→ **BRIEF**
Look for "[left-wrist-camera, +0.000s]" in the listing below, then copy exactly the line it appears in and all lines after it to the end, and nothing more.

→ **EXERCISE INPUTS**
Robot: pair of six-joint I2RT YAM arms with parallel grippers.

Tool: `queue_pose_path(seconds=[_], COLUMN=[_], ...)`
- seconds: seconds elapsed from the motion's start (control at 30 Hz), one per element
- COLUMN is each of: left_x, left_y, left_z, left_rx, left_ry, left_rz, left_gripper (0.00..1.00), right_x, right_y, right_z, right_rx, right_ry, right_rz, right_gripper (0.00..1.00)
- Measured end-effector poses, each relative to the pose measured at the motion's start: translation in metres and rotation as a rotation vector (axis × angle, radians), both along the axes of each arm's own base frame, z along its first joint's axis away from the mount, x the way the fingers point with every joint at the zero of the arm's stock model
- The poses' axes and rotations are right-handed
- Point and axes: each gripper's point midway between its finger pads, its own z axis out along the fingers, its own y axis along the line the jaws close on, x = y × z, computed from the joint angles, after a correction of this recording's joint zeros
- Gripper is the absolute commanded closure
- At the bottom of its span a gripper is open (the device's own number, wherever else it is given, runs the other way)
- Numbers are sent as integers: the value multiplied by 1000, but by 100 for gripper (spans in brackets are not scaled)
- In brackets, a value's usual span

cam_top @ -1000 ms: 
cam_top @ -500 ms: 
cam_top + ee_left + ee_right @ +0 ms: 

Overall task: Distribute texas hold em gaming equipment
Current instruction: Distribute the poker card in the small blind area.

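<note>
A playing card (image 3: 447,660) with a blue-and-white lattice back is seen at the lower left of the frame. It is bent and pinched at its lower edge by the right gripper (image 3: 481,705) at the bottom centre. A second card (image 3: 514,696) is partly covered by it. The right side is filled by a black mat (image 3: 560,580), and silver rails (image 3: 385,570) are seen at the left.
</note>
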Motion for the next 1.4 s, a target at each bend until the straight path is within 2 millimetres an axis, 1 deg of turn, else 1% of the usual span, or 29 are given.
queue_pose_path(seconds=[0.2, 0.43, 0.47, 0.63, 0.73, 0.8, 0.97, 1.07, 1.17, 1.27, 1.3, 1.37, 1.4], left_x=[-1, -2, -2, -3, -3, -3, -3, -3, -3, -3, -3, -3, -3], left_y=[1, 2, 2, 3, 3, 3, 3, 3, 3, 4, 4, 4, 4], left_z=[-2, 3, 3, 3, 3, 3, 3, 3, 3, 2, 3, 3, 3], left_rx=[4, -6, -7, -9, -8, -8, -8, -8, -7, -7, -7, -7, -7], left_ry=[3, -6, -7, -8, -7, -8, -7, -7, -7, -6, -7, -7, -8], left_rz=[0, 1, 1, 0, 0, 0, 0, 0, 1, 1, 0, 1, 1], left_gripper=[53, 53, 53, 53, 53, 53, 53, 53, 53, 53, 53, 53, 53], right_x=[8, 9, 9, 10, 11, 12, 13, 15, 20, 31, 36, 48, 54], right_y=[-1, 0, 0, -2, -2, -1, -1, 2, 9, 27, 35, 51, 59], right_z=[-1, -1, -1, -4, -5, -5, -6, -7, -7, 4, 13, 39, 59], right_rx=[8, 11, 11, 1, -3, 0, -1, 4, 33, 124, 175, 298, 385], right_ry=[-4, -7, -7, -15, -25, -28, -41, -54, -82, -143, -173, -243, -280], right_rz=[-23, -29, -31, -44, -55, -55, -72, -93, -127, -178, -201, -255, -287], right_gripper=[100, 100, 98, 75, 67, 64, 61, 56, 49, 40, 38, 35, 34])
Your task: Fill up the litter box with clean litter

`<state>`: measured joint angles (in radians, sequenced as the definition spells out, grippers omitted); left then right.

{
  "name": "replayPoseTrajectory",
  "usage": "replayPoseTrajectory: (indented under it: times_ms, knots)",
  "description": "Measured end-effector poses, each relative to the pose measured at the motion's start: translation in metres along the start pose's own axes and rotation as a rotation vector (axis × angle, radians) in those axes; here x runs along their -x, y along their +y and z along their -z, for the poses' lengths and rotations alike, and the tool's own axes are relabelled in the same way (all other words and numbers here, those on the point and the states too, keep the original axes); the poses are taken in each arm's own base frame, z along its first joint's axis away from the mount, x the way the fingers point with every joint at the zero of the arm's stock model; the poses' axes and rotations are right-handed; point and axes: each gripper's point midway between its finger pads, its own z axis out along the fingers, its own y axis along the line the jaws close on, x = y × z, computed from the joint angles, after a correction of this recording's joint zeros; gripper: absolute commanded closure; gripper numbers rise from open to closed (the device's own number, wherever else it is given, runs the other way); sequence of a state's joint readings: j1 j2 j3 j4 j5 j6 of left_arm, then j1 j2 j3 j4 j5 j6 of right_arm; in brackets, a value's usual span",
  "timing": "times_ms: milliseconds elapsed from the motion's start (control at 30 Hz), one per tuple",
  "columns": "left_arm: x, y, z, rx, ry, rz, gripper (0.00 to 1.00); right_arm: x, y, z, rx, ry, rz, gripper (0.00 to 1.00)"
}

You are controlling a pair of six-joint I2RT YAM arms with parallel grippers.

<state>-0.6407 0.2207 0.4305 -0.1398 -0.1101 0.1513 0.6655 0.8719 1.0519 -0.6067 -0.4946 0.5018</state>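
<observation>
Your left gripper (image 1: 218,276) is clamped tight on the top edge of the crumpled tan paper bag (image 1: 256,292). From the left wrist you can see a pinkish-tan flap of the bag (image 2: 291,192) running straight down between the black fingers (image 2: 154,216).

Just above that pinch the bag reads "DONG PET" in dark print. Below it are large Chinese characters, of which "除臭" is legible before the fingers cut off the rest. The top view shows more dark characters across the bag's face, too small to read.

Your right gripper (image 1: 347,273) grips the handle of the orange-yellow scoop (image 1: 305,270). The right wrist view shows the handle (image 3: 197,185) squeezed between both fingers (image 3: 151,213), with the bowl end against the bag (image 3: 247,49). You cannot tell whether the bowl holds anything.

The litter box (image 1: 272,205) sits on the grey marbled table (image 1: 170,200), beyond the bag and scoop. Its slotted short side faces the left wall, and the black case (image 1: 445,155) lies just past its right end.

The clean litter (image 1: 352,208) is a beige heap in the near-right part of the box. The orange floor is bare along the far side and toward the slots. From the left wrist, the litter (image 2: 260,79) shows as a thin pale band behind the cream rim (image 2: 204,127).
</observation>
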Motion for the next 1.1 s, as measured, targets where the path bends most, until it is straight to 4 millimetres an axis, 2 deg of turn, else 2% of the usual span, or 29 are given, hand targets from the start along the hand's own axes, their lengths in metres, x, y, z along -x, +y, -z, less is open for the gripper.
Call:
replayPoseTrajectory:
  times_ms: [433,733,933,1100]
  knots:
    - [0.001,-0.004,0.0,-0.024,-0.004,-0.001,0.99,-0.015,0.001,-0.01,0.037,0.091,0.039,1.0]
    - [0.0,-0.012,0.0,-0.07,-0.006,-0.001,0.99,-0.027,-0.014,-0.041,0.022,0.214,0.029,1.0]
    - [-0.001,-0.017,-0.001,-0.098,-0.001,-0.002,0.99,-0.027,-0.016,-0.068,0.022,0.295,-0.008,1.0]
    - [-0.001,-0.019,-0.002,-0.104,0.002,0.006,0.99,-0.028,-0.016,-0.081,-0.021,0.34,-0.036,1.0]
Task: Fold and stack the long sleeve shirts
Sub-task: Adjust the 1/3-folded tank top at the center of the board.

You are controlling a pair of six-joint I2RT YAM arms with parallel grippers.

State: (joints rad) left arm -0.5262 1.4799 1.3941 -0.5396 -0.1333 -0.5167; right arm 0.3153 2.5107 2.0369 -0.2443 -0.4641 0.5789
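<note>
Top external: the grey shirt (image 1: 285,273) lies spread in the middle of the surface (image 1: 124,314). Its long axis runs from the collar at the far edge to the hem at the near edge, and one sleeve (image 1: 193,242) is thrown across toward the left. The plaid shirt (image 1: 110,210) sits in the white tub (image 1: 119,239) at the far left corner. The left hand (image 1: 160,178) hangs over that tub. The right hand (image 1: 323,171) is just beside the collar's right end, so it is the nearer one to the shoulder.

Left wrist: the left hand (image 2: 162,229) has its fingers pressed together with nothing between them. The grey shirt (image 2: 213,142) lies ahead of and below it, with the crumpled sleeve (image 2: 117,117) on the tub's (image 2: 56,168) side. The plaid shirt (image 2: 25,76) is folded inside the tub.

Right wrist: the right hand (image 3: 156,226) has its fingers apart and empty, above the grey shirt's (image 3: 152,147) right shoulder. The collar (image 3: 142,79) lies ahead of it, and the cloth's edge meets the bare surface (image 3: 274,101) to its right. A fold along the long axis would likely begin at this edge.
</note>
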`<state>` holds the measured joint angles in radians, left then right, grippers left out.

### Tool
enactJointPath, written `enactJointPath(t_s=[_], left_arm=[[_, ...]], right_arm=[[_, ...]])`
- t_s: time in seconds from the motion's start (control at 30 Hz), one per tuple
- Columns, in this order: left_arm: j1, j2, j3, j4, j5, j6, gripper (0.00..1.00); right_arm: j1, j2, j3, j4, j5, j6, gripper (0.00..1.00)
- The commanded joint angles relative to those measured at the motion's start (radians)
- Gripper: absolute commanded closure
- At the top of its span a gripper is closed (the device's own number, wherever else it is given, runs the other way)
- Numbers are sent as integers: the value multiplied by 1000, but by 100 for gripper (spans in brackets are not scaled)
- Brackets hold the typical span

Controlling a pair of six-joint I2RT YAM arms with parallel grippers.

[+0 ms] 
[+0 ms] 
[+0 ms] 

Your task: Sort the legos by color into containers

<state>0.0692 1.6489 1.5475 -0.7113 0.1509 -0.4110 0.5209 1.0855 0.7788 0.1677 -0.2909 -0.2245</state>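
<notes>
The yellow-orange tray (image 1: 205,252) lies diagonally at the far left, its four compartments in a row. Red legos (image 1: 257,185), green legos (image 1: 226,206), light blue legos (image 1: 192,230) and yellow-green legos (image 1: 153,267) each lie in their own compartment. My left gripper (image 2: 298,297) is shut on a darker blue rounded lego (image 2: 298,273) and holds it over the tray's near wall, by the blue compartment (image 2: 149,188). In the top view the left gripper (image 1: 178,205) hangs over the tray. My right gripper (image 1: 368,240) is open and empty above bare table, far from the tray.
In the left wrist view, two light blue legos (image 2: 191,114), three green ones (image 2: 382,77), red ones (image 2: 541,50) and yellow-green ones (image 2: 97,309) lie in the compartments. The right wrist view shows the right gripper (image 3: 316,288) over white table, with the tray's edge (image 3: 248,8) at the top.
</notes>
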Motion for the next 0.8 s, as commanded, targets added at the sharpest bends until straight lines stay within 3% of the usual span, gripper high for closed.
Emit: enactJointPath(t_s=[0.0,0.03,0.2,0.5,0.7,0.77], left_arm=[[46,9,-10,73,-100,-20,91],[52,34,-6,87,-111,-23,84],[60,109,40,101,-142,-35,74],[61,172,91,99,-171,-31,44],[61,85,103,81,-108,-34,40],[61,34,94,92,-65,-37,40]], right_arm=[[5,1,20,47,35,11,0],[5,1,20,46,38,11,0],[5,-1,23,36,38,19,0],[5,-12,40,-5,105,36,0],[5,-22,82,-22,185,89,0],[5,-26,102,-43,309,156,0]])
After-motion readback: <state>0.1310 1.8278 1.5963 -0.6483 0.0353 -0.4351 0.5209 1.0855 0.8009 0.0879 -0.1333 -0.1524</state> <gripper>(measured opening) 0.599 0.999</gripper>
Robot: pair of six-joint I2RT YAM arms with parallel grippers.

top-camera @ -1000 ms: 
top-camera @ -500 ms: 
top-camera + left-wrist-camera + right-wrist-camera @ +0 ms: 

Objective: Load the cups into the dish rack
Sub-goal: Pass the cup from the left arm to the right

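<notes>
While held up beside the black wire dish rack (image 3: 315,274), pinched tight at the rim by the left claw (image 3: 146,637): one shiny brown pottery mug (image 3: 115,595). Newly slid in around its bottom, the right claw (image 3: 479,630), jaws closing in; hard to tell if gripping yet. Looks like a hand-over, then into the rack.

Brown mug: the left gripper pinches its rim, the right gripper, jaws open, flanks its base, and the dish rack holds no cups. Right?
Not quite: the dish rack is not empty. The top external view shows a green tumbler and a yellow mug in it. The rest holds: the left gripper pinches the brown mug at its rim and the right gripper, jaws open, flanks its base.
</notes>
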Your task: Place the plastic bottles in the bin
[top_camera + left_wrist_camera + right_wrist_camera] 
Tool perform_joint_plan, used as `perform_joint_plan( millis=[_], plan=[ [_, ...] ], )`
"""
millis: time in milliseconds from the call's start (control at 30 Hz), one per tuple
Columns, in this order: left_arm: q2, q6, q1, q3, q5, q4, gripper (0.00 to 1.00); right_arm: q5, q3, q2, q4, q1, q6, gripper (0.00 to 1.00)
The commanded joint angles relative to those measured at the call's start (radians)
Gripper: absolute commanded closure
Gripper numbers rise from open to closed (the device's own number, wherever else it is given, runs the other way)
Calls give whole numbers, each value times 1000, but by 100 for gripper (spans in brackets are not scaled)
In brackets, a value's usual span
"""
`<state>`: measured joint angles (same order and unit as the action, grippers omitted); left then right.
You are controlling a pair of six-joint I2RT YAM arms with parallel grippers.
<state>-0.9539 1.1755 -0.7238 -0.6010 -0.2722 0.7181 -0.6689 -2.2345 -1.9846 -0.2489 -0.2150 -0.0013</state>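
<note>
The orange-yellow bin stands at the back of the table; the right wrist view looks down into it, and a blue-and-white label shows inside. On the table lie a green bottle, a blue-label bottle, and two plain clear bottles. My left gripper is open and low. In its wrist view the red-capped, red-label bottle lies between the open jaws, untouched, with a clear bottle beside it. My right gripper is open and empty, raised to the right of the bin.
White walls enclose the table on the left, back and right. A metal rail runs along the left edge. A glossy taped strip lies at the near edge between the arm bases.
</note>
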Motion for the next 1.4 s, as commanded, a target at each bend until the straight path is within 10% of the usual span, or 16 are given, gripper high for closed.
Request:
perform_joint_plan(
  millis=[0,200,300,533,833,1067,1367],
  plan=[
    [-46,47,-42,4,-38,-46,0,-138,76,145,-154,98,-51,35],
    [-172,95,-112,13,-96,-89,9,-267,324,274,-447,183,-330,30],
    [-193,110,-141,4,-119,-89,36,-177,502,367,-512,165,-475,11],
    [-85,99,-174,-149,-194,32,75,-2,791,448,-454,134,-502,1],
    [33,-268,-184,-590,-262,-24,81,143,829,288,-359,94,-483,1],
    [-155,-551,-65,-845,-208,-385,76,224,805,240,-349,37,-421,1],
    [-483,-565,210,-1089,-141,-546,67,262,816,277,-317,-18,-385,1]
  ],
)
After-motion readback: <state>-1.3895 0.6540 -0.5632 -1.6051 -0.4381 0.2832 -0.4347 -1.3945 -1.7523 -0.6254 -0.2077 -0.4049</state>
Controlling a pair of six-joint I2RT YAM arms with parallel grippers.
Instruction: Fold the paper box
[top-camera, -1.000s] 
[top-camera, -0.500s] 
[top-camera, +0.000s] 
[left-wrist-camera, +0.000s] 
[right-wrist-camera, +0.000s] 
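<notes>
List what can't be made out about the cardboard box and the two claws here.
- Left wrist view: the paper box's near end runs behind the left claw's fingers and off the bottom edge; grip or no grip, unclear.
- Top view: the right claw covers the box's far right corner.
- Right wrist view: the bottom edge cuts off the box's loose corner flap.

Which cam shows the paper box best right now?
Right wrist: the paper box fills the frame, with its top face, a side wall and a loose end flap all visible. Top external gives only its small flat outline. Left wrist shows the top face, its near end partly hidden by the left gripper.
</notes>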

→ **ANSWER FOR THE TASK**
[left-wrist-camera, +0.000s] 
[right-wrist-camera, +0.000s] 
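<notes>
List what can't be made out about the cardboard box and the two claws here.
- Left wrist view: the paper box's near end runs behind the left claw's fingers and off the bottom edge; grip or no grip, unclear.
- Top view: the right claw covers the box's far right corner.
- Right wrist view: the bottom edge cuts off the box's loose corner flap.

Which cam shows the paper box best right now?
Right wrist: the paper box fills the frame, with its top face, a side wall and a loose end flap all visible. Top external gives only its small flat outline. Left wrist shows the top face, its near end partly hidden by the left gripper.
</notes>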

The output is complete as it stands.